• **Task statement**:
Copy out each line in the listing below where the word "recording" appears.

• **Collected data**:
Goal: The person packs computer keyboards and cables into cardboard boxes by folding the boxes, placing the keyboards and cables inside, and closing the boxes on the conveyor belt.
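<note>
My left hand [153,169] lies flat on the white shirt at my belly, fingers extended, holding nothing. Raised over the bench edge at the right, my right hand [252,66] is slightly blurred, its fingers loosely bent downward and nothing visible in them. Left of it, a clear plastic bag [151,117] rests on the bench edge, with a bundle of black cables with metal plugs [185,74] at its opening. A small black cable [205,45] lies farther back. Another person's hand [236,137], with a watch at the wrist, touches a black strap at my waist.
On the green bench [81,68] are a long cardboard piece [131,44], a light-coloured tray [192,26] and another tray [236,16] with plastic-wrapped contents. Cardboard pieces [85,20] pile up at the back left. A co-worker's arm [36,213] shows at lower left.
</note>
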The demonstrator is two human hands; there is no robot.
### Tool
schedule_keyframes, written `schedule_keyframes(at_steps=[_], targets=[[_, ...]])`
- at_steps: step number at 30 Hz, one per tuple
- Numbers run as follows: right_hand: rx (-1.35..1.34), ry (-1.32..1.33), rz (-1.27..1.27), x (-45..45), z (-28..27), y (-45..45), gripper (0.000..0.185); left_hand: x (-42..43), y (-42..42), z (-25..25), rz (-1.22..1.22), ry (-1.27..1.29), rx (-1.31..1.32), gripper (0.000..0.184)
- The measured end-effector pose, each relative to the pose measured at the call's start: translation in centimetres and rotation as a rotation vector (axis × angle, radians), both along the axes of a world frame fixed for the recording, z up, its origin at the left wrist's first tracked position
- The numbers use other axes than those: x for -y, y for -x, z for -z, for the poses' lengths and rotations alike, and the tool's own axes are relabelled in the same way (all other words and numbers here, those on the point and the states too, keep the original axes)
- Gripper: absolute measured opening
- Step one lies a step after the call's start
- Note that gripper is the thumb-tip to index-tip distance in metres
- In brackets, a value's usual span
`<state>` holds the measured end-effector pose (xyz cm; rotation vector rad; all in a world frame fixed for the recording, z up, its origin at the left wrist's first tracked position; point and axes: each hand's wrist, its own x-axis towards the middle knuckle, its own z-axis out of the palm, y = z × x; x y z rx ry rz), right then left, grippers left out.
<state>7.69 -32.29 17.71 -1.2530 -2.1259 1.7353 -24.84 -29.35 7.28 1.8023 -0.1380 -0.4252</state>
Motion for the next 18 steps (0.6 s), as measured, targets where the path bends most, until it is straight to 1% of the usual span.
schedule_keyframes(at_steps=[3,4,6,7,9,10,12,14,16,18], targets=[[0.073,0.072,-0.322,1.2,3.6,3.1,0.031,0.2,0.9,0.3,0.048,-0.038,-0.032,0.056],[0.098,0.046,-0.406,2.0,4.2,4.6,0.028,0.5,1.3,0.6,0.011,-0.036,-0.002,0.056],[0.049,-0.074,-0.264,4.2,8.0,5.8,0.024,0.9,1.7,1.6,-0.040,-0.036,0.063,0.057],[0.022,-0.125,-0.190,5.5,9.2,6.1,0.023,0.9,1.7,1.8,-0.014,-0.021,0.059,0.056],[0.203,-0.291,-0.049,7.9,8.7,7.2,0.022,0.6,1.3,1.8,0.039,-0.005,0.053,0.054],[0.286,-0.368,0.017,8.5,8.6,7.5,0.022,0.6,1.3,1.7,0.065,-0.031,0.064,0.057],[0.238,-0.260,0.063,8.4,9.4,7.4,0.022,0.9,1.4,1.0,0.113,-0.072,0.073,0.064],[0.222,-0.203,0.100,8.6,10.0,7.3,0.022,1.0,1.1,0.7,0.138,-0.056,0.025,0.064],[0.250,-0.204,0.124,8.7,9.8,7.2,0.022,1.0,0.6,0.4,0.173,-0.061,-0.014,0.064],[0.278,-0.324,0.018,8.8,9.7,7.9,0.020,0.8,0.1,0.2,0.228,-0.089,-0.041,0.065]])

• **Result of this exercise**:
- The measured end-effector pose, each relative to the pose measured at the call's start: translation in centimetres and rotation as a rotation vector (axis × angle, radians), both along the axes of a world frame fixed for the recording, z up, its origin at the left wrist's first tracked position
`<state>` holds the measured end-effector pose (xyz cm; rotation vector rad; all in a world frame fixed for the recording, z up, its origin at the left wrist's first tracked position; point and axes: each hand's wrist, its own x-axis towards the middle knuckle, its own z-axis out of the palm, y = z × x; x y z rx ry rz), right then left, grippers left out.

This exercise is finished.